## Try it
Please give back the listing exactly, without any of its pictures.

------------

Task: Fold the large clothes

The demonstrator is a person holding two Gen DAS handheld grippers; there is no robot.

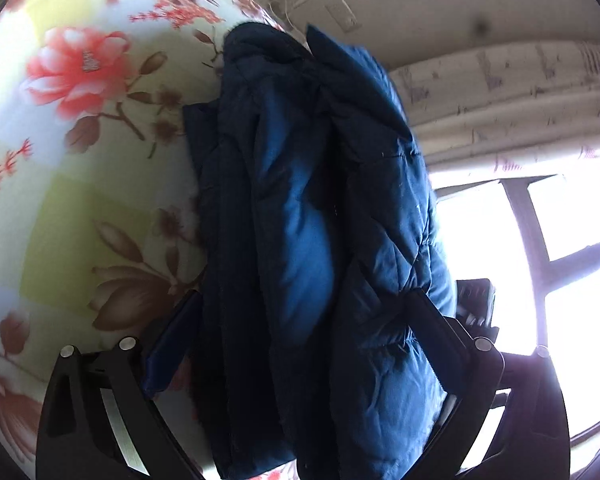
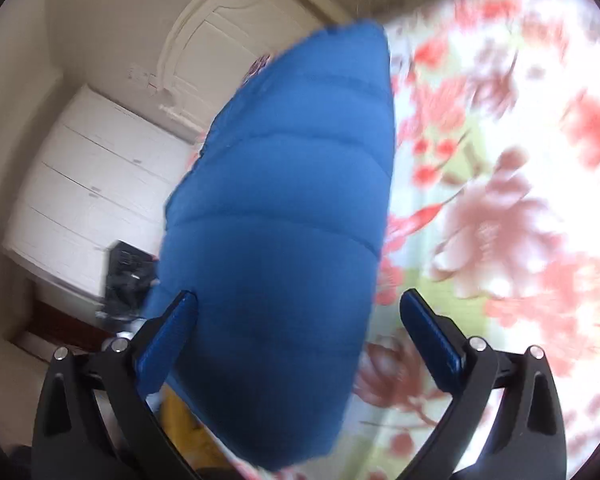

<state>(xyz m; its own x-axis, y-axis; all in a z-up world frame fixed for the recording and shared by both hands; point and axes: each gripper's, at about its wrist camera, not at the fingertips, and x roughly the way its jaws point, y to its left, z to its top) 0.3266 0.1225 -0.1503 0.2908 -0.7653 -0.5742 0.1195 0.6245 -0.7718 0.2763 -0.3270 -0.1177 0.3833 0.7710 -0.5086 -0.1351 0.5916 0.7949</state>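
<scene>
1. A padded, quilted dark-blue jacket [image 1: 312, 208] lies bundled on a bed sheet printed with red and brown flowers on pale green and white [image 1: 84, 152], with a bright window beyond the jacket's far side in the left wrist view.

2. Taking the jacket as the landmark: its long axis runs away from both cameras, roughly in line with each gripper's fingers, so each tool meets it end-on rather than across its length.

3. The left gripper [image 1: 300, 320] straddles the jacket's near end. One blue-padded finger [image 1: 172, 344] shows on the sheet side of the jacket; the other [image 1: 432, 320] lies against the window side, pressed into or covered by folds. The fingers stand wide apart with the thick bundle filling the gap; whether they are squeezing it or merely bracketing it cannot be told from this view.

4. The right gripper [image 2: 300, 332] has its fingers spread to their widest. One blue pad [image 2: 172, 336] sits touching or just beside the jacket's edge on the side towards a white chest of drawers [image 2: 92, 184]; the other pad [image 2: 432, 340] stands clear of the jacket, with flowered sheet showing between. No grip is apparent here.

5. Something yellow [image 2: 184, 420] peeks out under the jacket's near end in the right wrist view; what it is cannot be told.

6. By appearance, the left gripper is the more deeply engaged with the jacket; any next fold seems to depend on the right one closing on a fresh edge.
</scene>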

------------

## Answer for this exercise
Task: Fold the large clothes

The demonstrator is a person holding two Gen DAS handheld grippers; there is no robot.


<state>(xyz m; its own x-axis, y-axis; all in a z-up world frame fixed for the recording and shared by both hands; point and axes: each gripper's, at about its wrist camera, not at the fingertips, and x roughly the way its jaws point, y to its left, z to its top) 0.3266 0.1225 -0.1503 0.2908 -0.7653 -0.5742 0.1195 0.6245 -0.7718 0.2763 -0.3270 -0.1177 0.3833 0.7710 -0.5086 -0.1351 0.5916 0.7949</state>
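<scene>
1. A padded, quilted dark-blue jacket [image 1: 312, 208] lies bundled on a bed sheet printed with red and brown flowers on pale green and white [image 1: 84, 152], with a bright window beyond the jacket's far side in the left wrist view.

2. Taking the jacket as the landmark: its long axis runs away from both cameras, roughly in line with each gripper's fingers, so each tool meets it end-on rather than across its length.

3. The left gripper [image 1: 300, 320] straddles the jacket's near end. One blue-padded finger [image 1: 172, 344] shows on the sheet side of the jacket; the other [image 1: 432, 320] lies against the window side, pressed into or covered by folds. The fingers stand wide apart with the thick bundle filling the gap; whether they are squeezing it or merely bracketing it cannot be told from this view.

4. The right gripper [image 2: 300, 332] has its fingers spread to their widest. One blue pad [image 2: 172, 336] sits touching or just beside the jacket's edge on the side towards a white chest of drawers [image 2: 92, 184]; the other pad [image 2: 432, 340] stands clear of the jacket, with flowered sheet showing between. No grip is apparent here.

5. Something yellow [image 2: 184, 420] peeks out under the jacket's near end in the right wrist view; what it is cannot be told.

6. By appearance, the left gripper is the more deeply engaged with the jacket; any next fold seems to depend on the right one closing on a fresh edge.
</scene>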

The complete output has now been given.